Dans sa récente lettre adressée au Procureur général près la Cour de cassation, la ministre d’État en charge de la Justice a mis en lumière diverses irrégularités constatées lors du scrutin du 29 avril 2024. Les mandants du candidat gouverneur Guy Bandu Ndungidi ont dénoncé des pratiques frauduleuses qui ont entaché le déroulement des élections dans la région du Kongo-Central. Parmi les problèmes soulevés, il est apparu que plusieurs députés provinciaux ont été assistés par un agent de la CENI lors du vote, en violation de la loi électorale.

L’agent de la CENI, n’étant pas un électeur habilité, a corrompu l’intégrité du scrutin en assistant les députés provinciaux lors de leur vote. Cette assistance illégale a compromis la transparence et la crédibilité des élections, ouvrant ainsi la voie à des pratiques frauduleuses visant à favoriser un candidat spécifique, en l’occurrence Nkuanga Masuangi Bilolo Grâce. Ces agissements ont violé le principe du caractère secret du vote énoncé à l’article 169 de la loi électorale.

Par ailleurs, certains députés provinciaux ont mis en place un système de vote sous surveillance afin de s’assurer que les votes allaient dans le sens de leur candidat, en dépit de ne pas se trouver dans une situation justifiant une assistance au vote. Ce stratagème a impliqué cinq députés provinciaux agissant comme des caméras humaines, contrôlant ainsi les votes au profit de Nkuanga Masuangi Bilolo Grâce.

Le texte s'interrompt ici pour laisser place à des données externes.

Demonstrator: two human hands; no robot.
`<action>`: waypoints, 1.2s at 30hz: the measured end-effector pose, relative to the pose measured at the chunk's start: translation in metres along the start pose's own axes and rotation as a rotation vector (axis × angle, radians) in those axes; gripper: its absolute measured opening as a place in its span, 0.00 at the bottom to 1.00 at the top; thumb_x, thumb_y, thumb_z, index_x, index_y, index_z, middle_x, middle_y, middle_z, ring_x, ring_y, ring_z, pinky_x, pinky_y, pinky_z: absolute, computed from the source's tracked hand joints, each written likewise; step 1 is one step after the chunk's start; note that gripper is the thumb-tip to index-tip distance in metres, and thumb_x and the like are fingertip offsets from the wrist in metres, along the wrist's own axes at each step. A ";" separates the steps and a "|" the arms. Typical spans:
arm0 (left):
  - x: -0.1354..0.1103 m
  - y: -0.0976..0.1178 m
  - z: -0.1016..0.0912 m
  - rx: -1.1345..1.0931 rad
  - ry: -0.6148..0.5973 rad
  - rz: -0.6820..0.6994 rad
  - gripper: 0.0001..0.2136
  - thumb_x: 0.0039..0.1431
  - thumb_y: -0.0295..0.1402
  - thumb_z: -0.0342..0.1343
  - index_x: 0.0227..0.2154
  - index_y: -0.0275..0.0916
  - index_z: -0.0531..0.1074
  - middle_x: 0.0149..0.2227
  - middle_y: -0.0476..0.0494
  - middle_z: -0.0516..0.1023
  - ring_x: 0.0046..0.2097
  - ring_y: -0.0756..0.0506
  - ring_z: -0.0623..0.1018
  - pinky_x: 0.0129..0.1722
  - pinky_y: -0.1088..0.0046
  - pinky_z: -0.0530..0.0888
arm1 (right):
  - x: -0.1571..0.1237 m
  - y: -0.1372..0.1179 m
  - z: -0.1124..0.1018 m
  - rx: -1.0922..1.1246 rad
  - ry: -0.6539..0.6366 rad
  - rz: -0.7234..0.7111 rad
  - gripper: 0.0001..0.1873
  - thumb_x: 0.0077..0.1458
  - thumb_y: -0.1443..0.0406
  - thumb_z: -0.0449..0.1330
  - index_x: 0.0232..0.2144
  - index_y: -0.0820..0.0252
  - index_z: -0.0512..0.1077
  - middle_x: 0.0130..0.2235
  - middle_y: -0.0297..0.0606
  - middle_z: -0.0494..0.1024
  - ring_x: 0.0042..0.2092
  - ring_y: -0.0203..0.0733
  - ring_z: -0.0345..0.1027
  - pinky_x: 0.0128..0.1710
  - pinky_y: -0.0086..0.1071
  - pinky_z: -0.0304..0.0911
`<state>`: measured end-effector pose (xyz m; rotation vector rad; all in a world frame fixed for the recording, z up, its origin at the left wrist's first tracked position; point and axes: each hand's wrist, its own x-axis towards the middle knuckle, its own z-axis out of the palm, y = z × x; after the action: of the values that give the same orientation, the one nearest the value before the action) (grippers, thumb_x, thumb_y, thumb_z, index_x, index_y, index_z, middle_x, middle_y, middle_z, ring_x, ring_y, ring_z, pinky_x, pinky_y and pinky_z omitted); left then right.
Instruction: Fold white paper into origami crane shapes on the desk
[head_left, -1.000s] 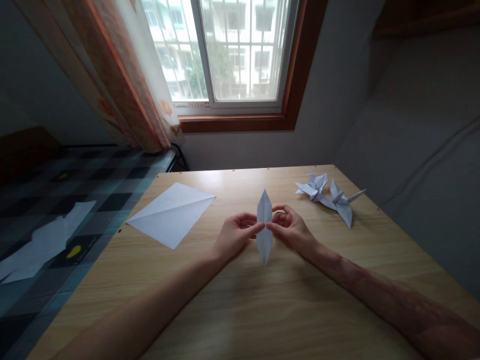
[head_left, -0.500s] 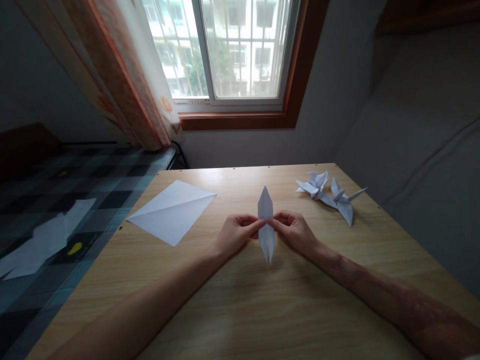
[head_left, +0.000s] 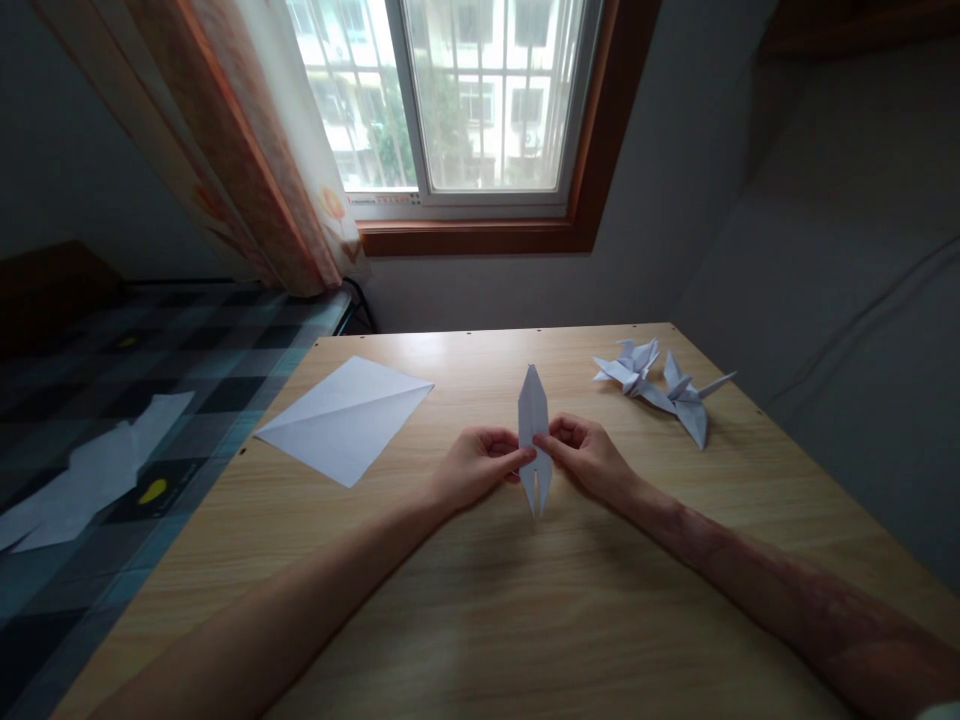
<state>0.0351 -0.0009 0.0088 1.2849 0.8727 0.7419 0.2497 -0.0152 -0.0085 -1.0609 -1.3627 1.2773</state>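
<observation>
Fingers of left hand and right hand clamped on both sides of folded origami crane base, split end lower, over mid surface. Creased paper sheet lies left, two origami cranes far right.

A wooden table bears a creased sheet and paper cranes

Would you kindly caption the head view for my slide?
Left hand and right hand hold a folded paper; two paper cranes lie farther right.
</observation>
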 end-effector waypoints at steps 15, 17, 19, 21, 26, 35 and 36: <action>-0.002 0.013 -0.007 0.099 -0.249 -0.223 0.25 0.48 0.53 0.77 0.37 0.34 0.86 0.38 0.37 0.88 0.36 0.45 0.85 0.37 0.73 0.80 | 0.005 0.011 -0.001 0.114 0.179 -0.043 0.26 0.52 0.45 0.77 0.29 0.58 0.73 0.23 0.29 0.72 0.23 0.34 0.60 0.24 0.29 0.54; -0.003 0.014 -0.007 0.102 -0.286 -0.241 0.24 0.49 0.52 0.77 0.36 0.34 0.86 0.39 0.36 0.89 0.39 0.44 0.86 0.38 0.73 0.80 | 0.004 0.011 -0.001 0.127 0.203 -0.050 0.25 0.54 0.46 0.77 0.30 0.58 0.73 0.23 0.29 0.71 0.23 0.34 0.59 0.23 0.29 0.52; -0.004 0.014 -0.007 0.095 -0.315 -0.260 0.23 0.49 0.52 0.77 0.35 0.34 0.86 0.39 0.35 0.89 0.39 0.44 0.87 0.38 0.73 0.80 | 0.004 0.010 -0.002 0.138 0.225 -0.050 0.24 0.54 0.47 0.76 0.30 0.57 0.72 0.23 0.28 0.71 0.23 0.33 0.58 0.23 0.29 0.51; -0.005 0.013 -0.007 0.091 -0.346 -0.280 0.23 0.49 0.51 0.78 0.34 0.34 0.85 0.39 0.35 0.89 0.40 0.44 0.87 0.38 0.73 0.80 | 0.003 0.008 -0.002 0.149 0.239 -0.041 0.25 0.53 0.47 0.77 0.29 0.57 0.71 0.22 0.27 0.70 0.22 0.33 0.57 0.23 0.29 0.50; -0.004 0.021 -0.023 0.126 -0.526 -0.413 0.23 0.48 0.51 0.79 0.35 0.36 0.84 0.38 0.37 0.89 0.39 0.43 0.88 0.36 0.73 0.80 | 0.004 0.002 -0.006 0.171 0.248 -0.024 0.27 0.53 0.47 0.76 0.26 0.56 0.68 0.19 0.26 0.66 0.21 0.32 0.53 0.22 0.29 0.46; 0.003 0.035 -0.032 0.064 -0.285 -0.129 0.26 0.57 0.51 0.73 0.50 0.36 0.82 0.43 0.38 0.87 0.42 0.43 0.86 0.40 0.71 0.81 | -0.007 -0.006 0.005 0.080 -0.116 -0.036 0.24 0.59 0.46 0.74 0.32 0.60 0.76 0.23 0.32 0.75 0.24 0.35 0.63 0.25 0.30 0.56; 0.004 0.032 -0.027 0.056 -0.280 -0.094 0.25 0.57 0.50 0.74 0.48 0.35 0.82 0.41 0.39 0.87 0.41 0.44 0.85 0.39 0.71 0.80 | -0.008 -0.007 0.006 0.068 -0.137 -0.035 0.24 0.58 0.46 0.74 0.32 0.60 0.76 0.23 0.32 0.75 0.24 0.35 0.64 0.25 0.30 0.56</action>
<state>0.0132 0.0201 0.0380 1.3500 0.7240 0.4525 0.2452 -0.0250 -0.0023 -0.9137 -1.4232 1.3817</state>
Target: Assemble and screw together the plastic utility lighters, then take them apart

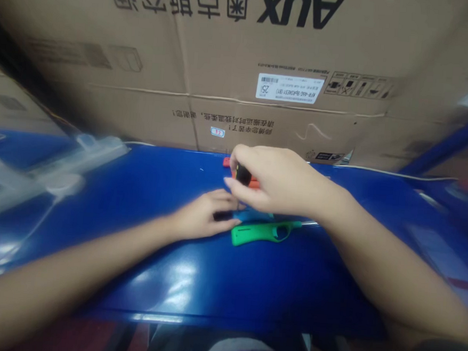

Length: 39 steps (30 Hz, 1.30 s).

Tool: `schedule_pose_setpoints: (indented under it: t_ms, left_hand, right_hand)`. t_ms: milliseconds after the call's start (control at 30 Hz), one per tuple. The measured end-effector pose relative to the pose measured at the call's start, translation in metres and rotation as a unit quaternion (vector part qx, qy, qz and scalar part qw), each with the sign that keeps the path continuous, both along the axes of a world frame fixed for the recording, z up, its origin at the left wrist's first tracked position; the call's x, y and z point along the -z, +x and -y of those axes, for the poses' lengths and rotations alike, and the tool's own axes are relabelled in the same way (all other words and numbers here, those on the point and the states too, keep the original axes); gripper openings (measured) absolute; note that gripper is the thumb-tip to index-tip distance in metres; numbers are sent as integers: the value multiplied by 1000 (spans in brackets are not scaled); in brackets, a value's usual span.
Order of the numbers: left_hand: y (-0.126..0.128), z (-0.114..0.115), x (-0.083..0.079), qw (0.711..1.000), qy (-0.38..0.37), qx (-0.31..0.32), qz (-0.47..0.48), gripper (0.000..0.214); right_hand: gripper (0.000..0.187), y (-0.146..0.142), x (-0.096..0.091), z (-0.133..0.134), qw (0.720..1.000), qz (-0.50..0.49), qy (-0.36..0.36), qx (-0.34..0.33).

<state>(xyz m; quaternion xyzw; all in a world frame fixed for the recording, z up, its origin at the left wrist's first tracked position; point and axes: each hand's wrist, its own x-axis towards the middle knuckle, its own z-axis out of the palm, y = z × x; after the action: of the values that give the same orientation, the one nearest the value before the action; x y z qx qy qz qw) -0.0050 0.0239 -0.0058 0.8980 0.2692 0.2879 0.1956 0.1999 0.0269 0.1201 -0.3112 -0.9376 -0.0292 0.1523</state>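
A green long-nosed lighter [256, 232] lies on the blue table, its metal nozzle to the right. Just behind it is a light blue lighter [251, 215], mostly covered by my hands. My left hand [211, 215] rests on the table with thumb and curled fingers around the blue lighter's left end. Above it, my right hand [269, 178] is closed on a black handle-like piece [242, 174] with a yellow mark; its far end is hidden. Orange-red [254, 184] and red [226, 162] pieces show behind the right hand, mostly covered.
A large cardboard box [145, 67] stands like a wall along the back of the blue table [139, 276]. At left are a blurred clear plastic rack [58, 174] and a white round plug-like piece [65, 184] with a cable. A blue post [448, 140] slants at right.
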Motion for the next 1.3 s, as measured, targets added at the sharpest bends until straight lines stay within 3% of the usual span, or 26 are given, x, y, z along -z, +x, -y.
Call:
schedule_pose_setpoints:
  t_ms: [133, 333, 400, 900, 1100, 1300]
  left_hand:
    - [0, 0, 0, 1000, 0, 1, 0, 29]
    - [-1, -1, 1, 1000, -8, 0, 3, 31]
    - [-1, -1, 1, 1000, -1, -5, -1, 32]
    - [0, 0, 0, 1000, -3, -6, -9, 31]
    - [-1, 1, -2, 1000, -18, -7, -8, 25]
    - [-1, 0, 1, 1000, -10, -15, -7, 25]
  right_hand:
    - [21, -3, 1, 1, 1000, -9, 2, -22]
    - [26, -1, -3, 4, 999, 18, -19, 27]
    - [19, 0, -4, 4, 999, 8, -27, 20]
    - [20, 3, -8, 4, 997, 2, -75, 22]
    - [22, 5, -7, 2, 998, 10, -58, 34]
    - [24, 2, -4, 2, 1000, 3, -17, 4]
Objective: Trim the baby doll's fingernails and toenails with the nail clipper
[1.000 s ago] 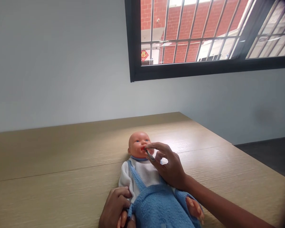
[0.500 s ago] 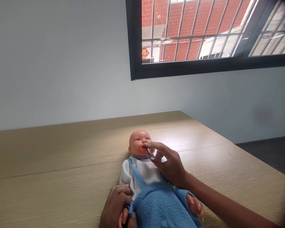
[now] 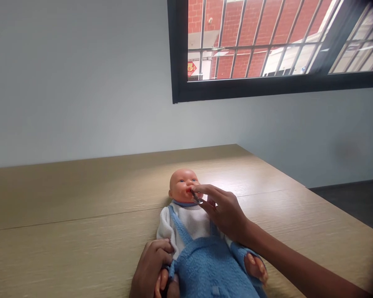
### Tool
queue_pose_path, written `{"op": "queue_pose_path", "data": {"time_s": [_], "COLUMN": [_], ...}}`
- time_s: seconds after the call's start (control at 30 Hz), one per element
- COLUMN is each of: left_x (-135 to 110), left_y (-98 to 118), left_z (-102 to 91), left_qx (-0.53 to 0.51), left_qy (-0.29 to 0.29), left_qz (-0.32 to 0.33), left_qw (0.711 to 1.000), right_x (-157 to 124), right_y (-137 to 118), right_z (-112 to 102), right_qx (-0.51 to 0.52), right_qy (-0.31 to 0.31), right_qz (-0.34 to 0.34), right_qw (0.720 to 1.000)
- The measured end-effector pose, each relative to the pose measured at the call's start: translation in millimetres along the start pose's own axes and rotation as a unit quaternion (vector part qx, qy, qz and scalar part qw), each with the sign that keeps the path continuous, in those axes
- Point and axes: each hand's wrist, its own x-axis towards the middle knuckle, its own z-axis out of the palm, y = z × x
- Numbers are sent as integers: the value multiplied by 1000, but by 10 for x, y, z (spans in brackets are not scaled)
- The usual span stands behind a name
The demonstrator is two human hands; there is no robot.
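A baby doll [image 3: 202, 265] in a white top and blue overalls lies on its back on the table, its bald head away from me. My right hand [image 3: 225, 207] pinches a small, slim, shiny metal tool [image 3: 197, 197] between thumb and fingers. The tool's far end is at the doll's red mouth; its exact kind is too small to tell. At the lower left, my left hand [image 3: 153, 265] is closed around the doll's sleeved arm, just above the doll's small hand [image 3: 161, 281], with part of its fingers hidden.
The light wooden table [image 3: 81, 198] has a seam running across it and an edge [image 3: 329, 207] sloping down on the right. Behind it rises a pale wall [image 3: 81, 82] with a dark-framed, barred window [image 3: 236, 41]. Dark floor [image 3: 345, 198] shows at the right.
The metal tool has turned slightly in my right hand, its tip still at the doll's mouth. My left hand keeps its hold. The camera view has shifted a little.
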Motion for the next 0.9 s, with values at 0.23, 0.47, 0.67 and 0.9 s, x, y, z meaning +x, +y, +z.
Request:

Conséquence de l’arret du Conseil d’état : poursuites judiciaires des auteurs et co-auteurs de la fraude

En réaction à ces fraudes électorales, le conseil d’État d’État a pris des mesures sévères pour restaurer l’intégrité du processus démocratique. L’arrêté concernant l’élection des gouverneurs et vice-gouverneur du Kongo-Central du 29 avril dernier a été annulé dans sa totalité. La Cour a ordonné l’organisation d’un nouveau scrutin dans les soixante jours suivant la signification de sa décision.

En outre, le conseil d’État a décidé qu’il n’y aura pas de frais à payer pour cette procédure. Cette décision va être notifiée aux parties concernées, à la CENI et à la Cour d’appel du Kongo-Central. L’arrêt de la Cour sera également publié dans le Journal officiel de la RDC et diffusé dans les bulletins des décisions et publications des juridictions de l’ordre administratif.

La transparence et la responsabilité sont les piliers sur lesquels repose une démocratie saine. Les électeurs ont le droit de savoir que leur voix compte et que leurs choix seront respectés. En fin de compte, la véritable force d’une démocratie réside dans sa capacité à écouter la voix du peuple et à agir en conséquence, en garantissant des élections libres, justes et transparentes. Les actions prises maintenant pour lutter contre la fraude électorale définiront le chemin que prendra notre nation vers un avenir démocratique plus fort et plus résilient.